Ben: That's interesting because this is the second time I've heard this advice. Robert from Monograph told me if he could go back, he'd tell himself “don't be so nice.” There's something about the designer archetype—we have to be collaborative, and you can't collaborate if people hate you. But that's not necessarily the founder's job.

Brian: A mentor used this phrase with me: “What do you want to spend your heartbeats on?” Our time is limited, but that's also true for people on your team. You don't want other people to waste their heartbeats either. So it's actually kinder to say, as early as possible, “We should do something else here.”

I still struggle with giving direct feedback without feeling like an asshole. But when I think about the people I respect most, whose feedback I seek—it's the people who tell me the truth without sugarcoating it. In design, we're often very nice to each other. Crits become “Oh, that's a great idea, but actually what if we...”

Ben: How did you go about learning sales and marketing when those weren't your strengths?

Brian: I treated it like a video game. I'm bad at all these things, but every cold email is two experience points, every sales call is 20 experience points. You just do the reps.

I also learned later that you can hire coaches for things you're bad at. Other founder friends told me they hire sales coaches who shadow them on calls as background participants, then debrief afterward. I could have done that earlier.

Ben: What advice would you give someone thinking about starting a company?

Brian: Start a side project first and work on it for six months. See if you still really like it. With Campsite, I did nights and weekends in spring 2022, then took a three-month unpaid leave from GitHub to see if I actually wanted to do this full-time. By October, I felt I'd de-risked it enough—I had customers, users, and six months of conviction.

I find myself in situations where I can't help but start the thing. You leave Facebook, you leave money on the table. You leave GitHub, you leave money on the table. But there's this deep core pull to solve the problem, even if it fails. If you're feeling that pull, I think it's okay to listen to it.

Ben: You had a great point about what founders are up against in 2025. Can you elaborate?

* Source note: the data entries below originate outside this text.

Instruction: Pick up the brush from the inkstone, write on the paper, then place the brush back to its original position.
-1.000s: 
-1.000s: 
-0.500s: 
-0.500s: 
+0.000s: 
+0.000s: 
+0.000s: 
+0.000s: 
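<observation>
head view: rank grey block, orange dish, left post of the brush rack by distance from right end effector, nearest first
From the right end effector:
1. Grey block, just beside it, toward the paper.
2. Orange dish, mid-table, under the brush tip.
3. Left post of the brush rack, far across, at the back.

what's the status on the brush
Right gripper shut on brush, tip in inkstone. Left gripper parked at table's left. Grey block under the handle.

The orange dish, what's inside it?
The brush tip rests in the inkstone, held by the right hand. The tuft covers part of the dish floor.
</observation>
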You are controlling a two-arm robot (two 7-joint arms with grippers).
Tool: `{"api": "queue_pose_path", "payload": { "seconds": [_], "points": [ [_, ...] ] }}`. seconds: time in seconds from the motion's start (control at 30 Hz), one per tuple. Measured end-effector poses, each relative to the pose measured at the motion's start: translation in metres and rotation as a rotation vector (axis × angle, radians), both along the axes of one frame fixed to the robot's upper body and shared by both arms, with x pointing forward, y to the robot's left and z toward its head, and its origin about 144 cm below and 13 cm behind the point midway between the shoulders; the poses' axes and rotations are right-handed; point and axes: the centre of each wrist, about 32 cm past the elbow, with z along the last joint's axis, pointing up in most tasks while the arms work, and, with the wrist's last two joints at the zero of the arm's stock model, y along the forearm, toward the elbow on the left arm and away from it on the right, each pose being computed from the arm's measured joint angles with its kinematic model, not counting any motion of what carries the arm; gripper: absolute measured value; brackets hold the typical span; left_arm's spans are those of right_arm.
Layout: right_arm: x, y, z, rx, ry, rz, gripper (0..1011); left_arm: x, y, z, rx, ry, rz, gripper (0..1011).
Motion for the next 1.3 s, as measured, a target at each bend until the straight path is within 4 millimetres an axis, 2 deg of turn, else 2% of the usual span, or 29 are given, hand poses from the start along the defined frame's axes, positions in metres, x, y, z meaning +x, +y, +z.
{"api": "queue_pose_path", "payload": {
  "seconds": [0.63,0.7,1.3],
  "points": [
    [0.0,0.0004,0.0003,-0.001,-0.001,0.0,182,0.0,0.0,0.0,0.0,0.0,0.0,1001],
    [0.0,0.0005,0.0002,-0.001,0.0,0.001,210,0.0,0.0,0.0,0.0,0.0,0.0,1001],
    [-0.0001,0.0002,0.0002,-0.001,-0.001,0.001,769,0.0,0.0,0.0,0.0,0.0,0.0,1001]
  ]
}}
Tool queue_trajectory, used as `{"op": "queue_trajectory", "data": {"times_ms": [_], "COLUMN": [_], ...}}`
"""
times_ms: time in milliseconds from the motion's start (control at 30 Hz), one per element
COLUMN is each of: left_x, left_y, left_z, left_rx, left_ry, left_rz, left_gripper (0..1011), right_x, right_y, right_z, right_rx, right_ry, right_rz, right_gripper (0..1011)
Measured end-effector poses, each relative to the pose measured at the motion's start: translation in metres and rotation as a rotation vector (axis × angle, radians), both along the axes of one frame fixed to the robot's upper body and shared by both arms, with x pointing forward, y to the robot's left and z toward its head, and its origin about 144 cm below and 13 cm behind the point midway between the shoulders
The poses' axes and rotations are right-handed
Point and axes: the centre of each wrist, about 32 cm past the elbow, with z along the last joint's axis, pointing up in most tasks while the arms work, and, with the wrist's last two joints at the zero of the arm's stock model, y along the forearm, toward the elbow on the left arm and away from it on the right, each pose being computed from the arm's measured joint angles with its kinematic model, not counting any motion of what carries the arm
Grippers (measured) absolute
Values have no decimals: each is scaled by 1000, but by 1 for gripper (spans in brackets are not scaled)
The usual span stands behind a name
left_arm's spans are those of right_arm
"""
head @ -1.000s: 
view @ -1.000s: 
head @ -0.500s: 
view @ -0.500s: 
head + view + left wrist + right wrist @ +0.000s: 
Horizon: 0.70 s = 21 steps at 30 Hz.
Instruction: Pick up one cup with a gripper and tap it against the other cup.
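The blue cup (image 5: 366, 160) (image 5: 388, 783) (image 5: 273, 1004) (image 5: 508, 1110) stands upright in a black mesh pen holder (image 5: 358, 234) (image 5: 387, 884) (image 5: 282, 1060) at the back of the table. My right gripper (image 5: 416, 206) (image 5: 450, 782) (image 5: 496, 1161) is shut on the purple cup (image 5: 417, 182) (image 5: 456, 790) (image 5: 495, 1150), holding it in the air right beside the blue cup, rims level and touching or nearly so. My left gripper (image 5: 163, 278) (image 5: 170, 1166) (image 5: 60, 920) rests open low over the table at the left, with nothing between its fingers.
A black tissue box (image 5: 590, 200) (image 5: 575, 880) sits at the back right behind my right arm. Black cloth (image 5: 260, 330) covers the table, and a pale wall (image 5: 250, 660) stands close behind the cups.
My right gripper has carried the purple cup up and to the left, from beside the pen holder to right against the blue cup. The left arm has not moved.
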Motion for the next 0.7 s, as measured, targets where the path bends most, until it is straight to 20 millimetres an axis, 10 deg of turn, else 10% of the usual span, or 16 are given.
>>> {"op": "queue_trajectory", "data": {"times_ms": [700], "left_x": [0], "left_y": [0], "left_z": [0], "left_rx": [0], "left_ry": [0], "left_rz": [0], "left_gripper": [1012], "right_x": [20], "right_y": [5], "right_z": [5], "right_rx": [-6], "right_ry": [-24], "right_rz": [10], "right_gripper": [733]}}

Brian: A mentor critiqued Campsite perfectly. He said when you're selling a team communication tool, you get on a sales call and start with “Let me tell you about my philosophy for team communication.” You're educating people about a new way of working, asking them to switch tools, maybe for an incremental productivity boost.

But you have to know that when you hang up, their next call is someone saying, “I have an AI solution that will replace a department” or “make people who previously couldn't do something now able to do it.” They're selling 2x, 3x, 4x, 5x productivity improvements.

That's what you're up against. So if you're going to do a big startup, if you want to raise money, go big. Dream big. Make a big thing. Your competition is doing the same, and it's not enough to introduce a philosophical change in how people work.